Artist Bio - Sandra Wakeen

Artist Bio - Sandra Wakeen

The Journey of An Artist

As an artist, travel has become a vehicle for my growth and development. The journey from illustration and commercial work into the world of fine art has been both challenging and enlightening. Travel has revealed a curiosity and reexamination of many years of painting and advanced my capability to see with a fresh pair of eyes. Since my daughter spent a year in Rome, I have made six trips to Europe. Two painting trips to the beautiful Tuscan countryside, a month-long residency in France and the rural experience of the small village of Argenton, and most recently two trips back to Fiesole painting and living with an extended family, who is deeply involved in preserving their artistic and cultural heritage. Little did I know how the accumulative nature of these experiences would impact my personal and artistic life. Experiences new to me four years earlier have shown my heart and my mind a vista of new horizons.

The trip to France required me to travel alone as I was attending a month of intensive study at a small art school, Studio Escalier. France gave me the opportunity to focus on one endeavor: my art. This solitary experience allowed me to tap into my subconscious, which is a place of grace and calm. I valued my solitary time. At Studio Escalier my teacher, Tony Ryder, sat patiently with me as I questioned everything that I had learned over the past twenty-five years. The month was filled with dispelling myths and re-examining truths that I had held on to for all these years. I had to redirect my attention on only one aspect, (which was not to create a pretty painting) but to accurately try to interpret my visual experience as movements and actions of light fell across a form. The actual object became irrelevant. I felt if I could strip away the symbolic preconceptions and verbal identifications in my work, I would come closer to the truth. What I put on canvas was a guide to what was in my mind. The distortions came to symbolize the distractions in my own life and a failure to observe the truth. This constant comparison between nature and real-life became an ultimate truth in my work. Making a two-dimensional object look three-dimensional became a challenge of painting the light. Painting had to become more of a reflex, I was forced to heighten my true senses of observation..

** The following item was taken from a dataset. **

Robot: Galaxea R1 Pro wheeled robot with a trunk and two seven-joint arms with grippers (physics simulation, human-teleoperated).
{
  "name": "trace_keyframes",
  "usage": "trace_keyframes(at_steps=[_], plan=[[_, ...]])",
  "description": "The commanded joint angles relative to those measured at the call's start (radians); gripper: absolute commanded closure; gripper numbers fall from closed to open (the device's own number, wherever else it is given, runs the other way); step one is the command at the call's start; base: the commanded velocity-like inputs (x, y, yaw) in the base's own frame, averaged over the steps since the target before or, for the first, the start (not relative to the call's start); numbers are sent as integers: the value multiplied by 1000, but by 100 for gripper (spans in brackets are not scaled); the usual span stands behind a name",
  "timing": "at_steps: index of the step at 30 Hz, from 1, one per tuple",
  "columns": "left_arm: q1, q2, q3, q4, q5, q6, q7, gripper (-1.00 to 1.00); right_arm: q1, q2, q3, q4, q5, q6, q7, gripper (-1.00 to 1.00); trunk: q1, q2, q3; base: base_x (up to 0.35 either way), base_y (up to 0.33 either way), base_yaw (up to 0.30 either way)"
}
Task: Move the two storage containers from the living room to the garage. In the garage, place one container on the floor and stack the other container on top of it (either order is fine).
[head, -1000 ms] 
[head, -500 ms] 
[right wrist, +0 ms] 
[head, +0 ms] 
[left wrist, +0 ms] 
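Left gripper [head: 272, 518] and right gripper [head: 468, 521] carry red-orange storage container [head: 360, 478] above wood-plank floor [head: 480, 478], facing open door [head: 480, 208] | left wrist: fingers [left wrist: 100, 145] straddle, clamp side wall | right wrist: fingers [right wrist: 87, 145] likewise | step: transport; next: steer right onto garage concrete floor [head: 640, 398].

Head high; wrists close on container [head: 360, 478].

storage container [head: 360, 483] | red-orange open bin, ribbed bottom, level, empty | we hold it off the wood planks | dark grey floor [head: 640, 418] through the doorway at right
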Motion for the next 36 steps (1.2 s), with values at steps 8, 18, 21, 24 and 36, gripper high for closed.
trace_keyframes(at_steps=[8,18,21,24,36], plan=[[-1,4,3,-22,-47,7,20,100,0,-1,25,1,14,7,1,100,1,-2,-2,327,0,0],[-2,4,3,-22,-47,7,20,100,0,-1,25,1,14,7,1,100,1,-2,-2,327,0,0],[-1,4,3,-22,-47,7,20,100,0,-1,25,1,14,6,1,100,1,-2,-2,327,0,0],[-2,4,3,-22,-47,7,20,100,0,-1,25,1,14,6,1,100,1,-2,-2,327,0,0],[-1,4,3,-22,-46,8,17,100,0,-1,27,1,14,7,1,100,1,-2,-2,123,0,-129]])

A seven-week trip to Italy, Prague and Vienna opened up a cultural experience and exchange of ideas with artists I met from around the world. Palmerino in Fiesole, today as in the past, is a mecca of all of those engaged in intellectual and artistic pursuits. My new Italian family has the ability to bring poets, writers, philosophers, dancers, artists and intellectuals to one table exchanging ideas and a common theme of all love for all humanity.

As I attempt to define the vision of my art, the people I have met and the culmination of these wonderful experiences bring passion and meaning to my work and continually take me to new horizons.